Di Luca stays in the picture
Controversial rider lingers in Giro d'Italia peloton
For some, Danilo Di Luca is not so much Italian cycling's Teflon man as an irretrievably tarnished pan that somehow survives being binned with every annual spring clean.
Di Luca's rap sheet is an eye-watering one - from his implication in the Oil for Drugs in 2004 to his positive test for CERA at the 2009 Giro d'Italia, by way of the infamous "pipì degli angeli" scandal of the 2007 Giro - but year after year, one team or another passes the veteran Italian fit for service.
This year, it is the turn of the Vini Fantini-Selle Italia squad, who signed Di Luca just 10 days before the start of the Giro and, it appears, against the express wishes of manager Luca Scinto.
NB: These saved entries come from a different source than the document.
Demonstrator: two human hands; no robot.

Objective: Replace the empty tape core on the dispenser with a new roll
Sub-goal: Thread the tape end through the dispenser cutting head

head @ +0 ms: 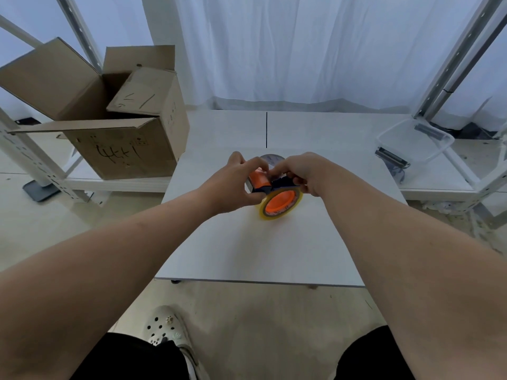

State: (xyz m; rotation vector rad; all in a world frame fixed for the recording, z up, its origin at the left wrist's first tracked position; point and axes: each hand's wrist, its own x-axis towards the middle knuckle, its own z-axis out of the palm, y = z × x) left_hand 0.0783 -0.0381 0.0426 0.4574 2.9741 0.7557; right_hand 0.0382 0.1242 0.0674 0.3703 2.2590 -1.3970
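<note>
An orange and dark blue tape dispenser is held over the middle of the white table. A yellowish roll of tape sits on its orange hub. My left hand grips the dispenser's orange handle end from the left. My right hand holds its dark frame from the right, fingers pinched near the top. Behind my hands a grey-white ring, probably the empty core, lies on the table, mostly hidden.
An open cardboard box stands on a low shelf at the left. A clear plastic tub with metal parts sits at the right. Metal rack uprights flank the table. A white curtain hangs behind.
</note>
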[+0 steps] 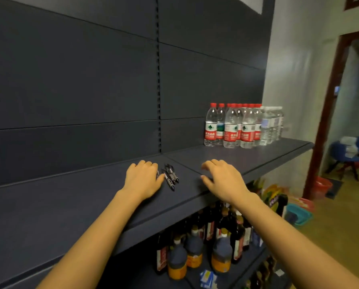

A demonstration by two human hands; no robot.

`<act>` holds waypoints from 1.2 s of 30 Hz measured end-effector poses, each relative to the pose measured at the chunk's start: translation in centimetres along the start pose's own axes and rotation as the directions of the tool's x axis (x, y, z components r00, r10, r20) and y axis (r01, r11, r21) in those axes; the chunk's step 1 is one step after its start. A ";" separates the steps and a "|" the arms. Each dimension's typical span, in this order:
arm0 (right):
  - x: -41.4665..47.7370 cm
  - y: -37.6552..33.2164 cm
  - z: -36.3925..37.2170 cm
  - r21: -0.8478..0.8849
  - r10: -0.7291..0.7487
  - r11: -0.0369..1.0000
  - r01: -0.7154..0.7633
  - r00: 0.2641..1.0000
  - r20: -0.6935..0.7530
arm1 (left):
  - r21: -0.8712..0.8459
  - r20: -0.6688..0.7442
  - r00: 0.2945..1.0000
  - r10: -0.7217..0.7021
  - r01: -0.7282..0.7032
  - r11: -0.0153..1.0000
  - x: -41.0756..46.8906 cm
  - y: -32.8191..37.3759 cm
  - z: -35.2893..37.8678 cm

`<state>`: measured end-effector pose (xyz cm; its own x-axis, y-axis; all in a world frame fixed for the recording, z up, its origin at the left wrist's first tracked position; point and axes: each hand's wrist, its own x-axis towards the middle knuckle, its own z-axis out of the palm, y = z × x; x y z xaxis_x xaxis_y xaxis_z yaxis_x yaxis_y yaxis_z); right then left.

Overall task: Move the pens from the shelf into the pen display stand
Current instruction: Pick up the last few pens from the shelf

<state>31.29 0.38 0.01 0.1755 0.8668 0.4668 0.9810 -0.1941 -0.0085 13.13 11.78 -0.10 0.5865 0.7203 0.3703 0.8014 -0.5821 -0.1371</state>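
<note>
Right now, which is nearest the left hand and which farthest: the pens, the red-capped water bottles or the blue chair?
1. Pens, right beside the left hand.
2. Red-capped water bottles, farther right on the shelf.
3. Blue chair, far right background.

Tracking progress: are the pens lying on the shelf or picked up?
Lying on the shelf: the pens rest flat in a bunch, partly under the left hand, not lifted.

A small bunch of dark pens [170,176] lies flat on the shelf [91,195].
</note>
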 end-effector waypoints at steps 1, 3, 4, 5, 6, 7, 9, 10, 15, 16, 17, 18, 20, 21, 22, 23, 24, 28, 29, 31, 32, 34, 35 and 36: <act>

The reason for his arrival is to be found in the bubbles that have added a touch of kitsch to Vini Fantini's already lurid kit at this Giro - Di Luca brings long-term backer Acqua & Sapone with him as a sub-sponsor.
The move had been mooted all winter, but Di Luca spent the early season on the sidelines waiting for the green light on the deal. "I had an agreement with Fantini since November so I didn't have any doubts even when it dragged on a little bit. I was always certain that I was going to ride with this team," Di Luca told Cyclingnews in Mola di Bari.
Remarkably, after seven months away from racing, the 37-year-old Di Luca returned to the fray without skipping a beat and recorded a brace of top-10 placings at the GP Larciano and the Giro della Toscana on consecutive days the week before the Giro began.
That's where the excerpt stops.